Why is it that I have chosen this moment to update my blog? I don't even know. I'm watching About a Boy and wishing it would rain outside. Woo...
Bonnaroo was a disaster. Austin and I actually gave up and came home after one day. Go figure. I was an idiot to decide to go--I mean, I dislike camping and drug-filled environments. I was seriously just walking right into that one. Someone would usually stop me and remind me that I hate that sort of thing, but no one did. I regret it a lot. Not the leaving, but the going in the first place. Because now I have to imagine what would've happened if I'd stayed. Should've never gone at all.

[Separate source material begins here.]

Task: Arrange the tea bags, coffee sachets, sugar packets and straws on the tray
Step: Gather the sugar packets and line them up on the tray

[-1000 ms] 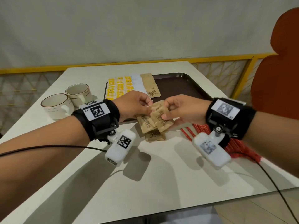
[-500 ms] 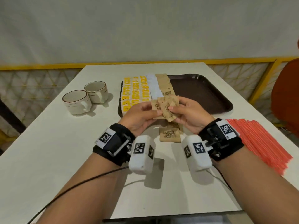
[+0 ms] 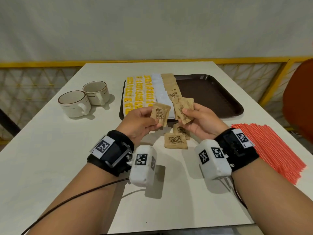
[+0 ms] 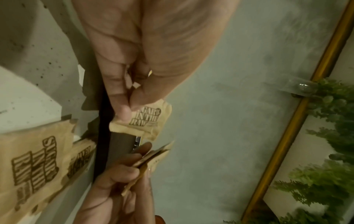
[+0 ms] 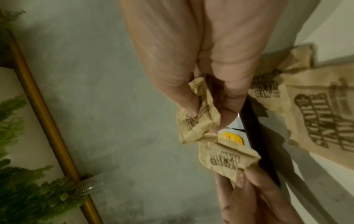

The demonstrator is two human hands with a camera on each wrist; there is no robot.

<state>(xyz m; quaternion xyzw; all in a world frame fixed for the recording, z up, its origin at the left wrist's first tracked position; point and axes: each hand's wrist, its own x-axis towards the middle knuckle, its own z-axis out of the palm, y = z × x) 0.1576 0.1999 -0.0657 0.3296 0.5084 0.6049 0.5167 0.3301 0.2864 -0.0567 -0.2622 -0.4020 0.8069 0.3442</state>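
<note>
Above the tabletop (image 3: 50, 167): sugar packets separated for placement on the tray (image 3: 220, 99).
Left hand (image 3: 138, 122) pinches one packet (image 3: 160, 114); right hand (image 3: 201, 122) pinches several packets (image 3: 183, 109), presumably feeding the brown row (image 3: 170, 85).

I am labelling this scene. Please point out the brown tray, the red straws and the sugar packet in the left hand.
brown tray (image 3: 211, 94), head view, on its bare floor.
red straws (image 3: 274, 150), head view, on the middle of the bundle.
sugar packet (image 3: 160, 114), head view, on its printed face, pinched by the left hand (image 3: 140, 122).
</note>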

I've got the job at Coldwater Creek, which I love. It's difficult to explain. I can't decide if the other workers there take me seriously or not, and I can't decide if I want them to. I like being treated like an equal to people who aren't my age. I get paid $8.25/hr. ...I guess that sums it up?
...I'm getting distracted by the movie.
I don't know how I feel about things. I want to go back to school, to take class. I think that's all I'm good at. Taking classes. I'm not even really that good at it. It's just that I need some intellectual stimulation.
I wish I knew what I wanted to do with my life.
I've finally gotten my booklists for my classes. I really wish I could teach. I really wish I could teach at Hogwarts. I wish I could GO to Hogwarts.